Les diables par la queue
Là où le métrage, a contrario, se démarque, c’est dans sa représentation des démons et de l’Enfer, que l’on découvre mieux dans le dernier tiers. Paul Urkijo a très intelligemment opté pour des effets visuels pratiques et des maquillages extrêmement convaincants. Ses diables ont une apparence que l’on n’attendait pas dans un film de 2017 : rouges, avec des cornes, une longue queue et un trident, quasiment des gravures moyenâgeuses. Sitôt ce contact déroutant avec le démon passé, le récit part donc dans une autre direction que celle initiale : la relation entre le forgeron et la petite fille devient un conte, certes assez cruel, mais qui tranche avec le ton jusqu’ici plutôt réaliste de l’après-guerre civile et du quotidien d’une fillette mal-aimée. À partir de là, Errementari s’offre un peu plus d’humour et de légèreté avec ce démon burlesque, gesticulant et éructant sans cesse. Cependant, la noirceur n’est jamais loin, et le passé de Patxi, sombre et cruel, replonge le film dans un aspect plus sérieux. Jusqu’à l’hallucinante dernière partie en Enfer, certainement la plus réussie du film, qui vire au baroque et à l’outrance, rattrapant la légende, pour offrir un final diablement héroïque à son protagoniste.
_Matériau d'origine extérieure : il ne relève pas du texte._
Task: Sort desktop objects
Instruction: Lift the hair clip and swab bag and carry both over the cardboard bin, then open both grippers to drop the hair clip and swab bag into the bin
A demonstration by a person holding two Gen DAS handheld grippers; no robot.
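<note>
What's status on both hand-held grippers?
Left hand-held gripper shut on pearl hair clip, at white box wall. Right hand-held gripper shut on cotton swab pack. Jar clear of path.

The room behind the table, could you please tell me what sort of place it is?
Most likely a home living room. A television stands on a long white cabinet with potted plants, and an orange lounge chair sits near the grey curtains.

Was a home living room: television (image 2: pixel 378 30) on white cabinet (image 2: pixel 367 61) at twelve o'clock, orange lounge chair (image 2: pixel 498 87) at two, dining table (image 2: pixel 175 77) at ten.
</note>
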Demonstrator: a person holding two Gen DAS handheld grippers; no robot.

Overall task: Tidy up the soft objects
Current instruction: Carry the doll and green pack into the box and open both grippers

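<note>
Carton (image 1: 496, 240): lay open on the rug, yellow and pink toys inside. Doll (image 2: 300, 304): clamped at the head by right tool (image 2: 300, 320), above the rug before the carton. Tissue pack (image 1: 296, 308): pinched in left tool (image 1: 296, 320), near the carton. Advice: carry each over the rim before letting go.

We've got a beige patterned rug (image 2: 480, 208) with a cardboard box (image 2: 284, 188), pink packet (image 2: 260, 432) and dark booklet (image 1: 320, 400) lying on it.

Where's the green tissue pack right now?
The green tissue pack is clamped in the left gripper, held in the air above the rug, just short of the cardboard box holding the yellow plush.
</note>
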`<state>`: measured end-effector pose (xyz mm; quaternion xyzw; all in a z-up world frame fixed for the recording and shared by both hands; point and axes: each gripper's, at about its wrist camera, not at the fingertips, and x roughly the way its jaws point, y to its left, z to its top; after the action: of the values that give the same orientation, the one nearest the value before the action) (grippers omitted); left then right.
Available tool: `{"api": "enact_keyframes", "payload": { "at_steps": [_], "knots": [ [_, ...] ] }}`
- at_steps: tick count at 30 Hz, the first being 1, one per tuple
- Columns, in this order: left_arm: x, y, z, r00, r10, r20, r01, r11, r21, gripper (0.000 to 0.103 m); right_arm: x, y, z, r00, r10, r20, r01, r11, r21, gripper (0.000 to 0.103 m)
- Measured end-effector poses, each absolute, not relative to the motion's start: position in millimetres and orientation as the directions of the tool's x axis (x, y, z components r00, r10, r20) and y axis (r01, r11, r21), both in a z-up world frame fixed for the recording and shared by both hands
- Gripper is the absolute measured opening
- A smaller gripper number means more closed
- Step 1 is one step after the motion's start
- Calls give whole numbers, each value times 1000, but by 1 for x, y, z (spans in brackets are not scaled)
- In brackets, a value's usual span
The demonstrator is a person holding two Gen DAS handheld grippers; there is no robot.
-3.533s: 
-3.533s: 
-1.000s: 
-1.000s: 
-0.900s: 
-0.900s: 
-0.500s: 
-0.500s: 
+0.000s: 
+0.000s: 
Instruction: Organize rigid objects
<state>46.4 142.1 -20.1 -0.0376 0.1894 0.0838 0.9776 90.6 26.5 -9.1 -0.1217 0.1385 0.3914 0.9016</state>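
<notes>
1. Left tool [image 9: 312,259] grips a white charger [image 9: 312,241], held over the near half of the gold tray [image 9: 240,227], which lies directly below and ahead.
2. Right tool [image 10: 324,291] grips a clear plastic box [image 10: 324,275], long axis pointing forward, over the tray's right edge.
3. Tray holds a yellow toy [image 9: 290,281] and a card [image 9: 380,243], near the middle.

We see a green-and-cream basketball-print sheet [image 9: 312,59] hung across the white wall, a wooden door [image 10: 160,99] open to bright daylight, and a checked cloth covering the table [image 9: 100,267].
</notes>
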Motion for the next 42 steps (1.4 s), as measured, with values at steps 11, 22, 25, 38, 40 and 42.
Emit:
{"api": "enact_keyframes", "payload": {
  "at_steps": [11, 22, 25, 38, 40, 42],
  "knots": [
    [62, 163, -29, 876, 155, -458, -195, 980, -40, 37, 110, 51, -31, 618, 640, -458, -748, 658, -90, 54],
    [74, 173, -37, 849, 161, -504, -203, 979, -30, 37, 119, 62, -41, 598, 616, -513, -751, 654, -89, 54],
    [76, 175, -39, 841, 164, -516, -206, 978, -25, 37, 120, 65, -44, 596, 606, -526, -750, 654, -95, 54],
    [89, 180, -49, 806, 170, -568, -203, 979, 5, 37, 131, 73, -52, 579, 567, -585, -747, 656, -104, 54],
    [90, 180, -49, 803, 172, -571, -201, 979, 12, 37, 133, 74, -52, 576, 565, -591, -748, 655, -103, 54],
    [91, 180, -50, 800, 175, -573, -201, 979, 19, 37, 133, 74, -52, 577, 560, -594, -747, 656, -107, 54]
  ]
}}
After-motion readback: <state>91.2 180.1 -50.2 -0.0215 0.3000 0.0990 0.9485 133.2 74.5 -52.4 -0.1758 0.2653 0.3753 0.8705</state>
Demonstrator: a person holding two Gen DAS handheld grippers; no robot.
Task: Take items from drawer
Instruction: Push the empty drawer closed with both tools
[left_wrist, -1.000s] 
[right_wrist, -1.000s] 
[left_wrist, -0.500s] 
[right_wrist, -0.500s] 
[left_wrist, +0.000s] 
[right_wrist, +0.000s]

Émaillé par quelques thématiques intéressantes, comme le choix de Usue de partir en Enfer plutôt que de vivre avec des gens qui la méprisent, ou encore la rédemption du forgeron, Errementari souffre de quelques défauts mais est très généreux dans ses intentions et laisse un agréable sourire juste après le générique.